EXERCISE REQUIREMENTS: Return, in their exact form, the lines that lie between the start of the data below and the line containing "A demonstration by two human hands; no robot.", with both ends included.

EXERCISE DATA:
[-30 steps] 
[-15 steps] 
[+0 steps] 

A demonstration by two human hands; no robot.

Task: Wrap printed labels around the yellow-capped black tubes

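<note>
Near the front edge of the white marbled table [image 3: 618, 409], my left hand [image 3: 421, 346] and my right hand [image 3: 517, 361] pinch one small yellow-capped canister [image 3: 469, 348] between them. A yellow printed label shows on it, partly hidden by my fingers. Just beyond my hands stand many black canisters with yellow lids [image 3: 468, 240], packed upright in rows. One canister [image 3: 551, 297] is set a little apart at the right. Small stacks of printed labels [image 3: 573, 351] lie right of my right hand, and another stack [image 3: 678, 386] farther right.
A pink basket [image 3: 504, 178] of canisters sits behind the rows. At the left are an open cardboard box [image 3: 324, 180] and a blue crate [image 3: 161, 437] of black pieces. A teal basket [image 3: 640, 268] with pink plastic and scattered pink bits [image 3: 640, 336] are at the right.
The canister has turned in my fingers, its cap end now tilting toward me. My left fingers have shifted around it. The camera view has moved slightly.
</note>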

RESULT OF THIS TASK:
[-30 steps] 
[-15 steps] 
[+0 steps] 

A demonstration by two human hands; no robot.

The exercise has been carried out completely.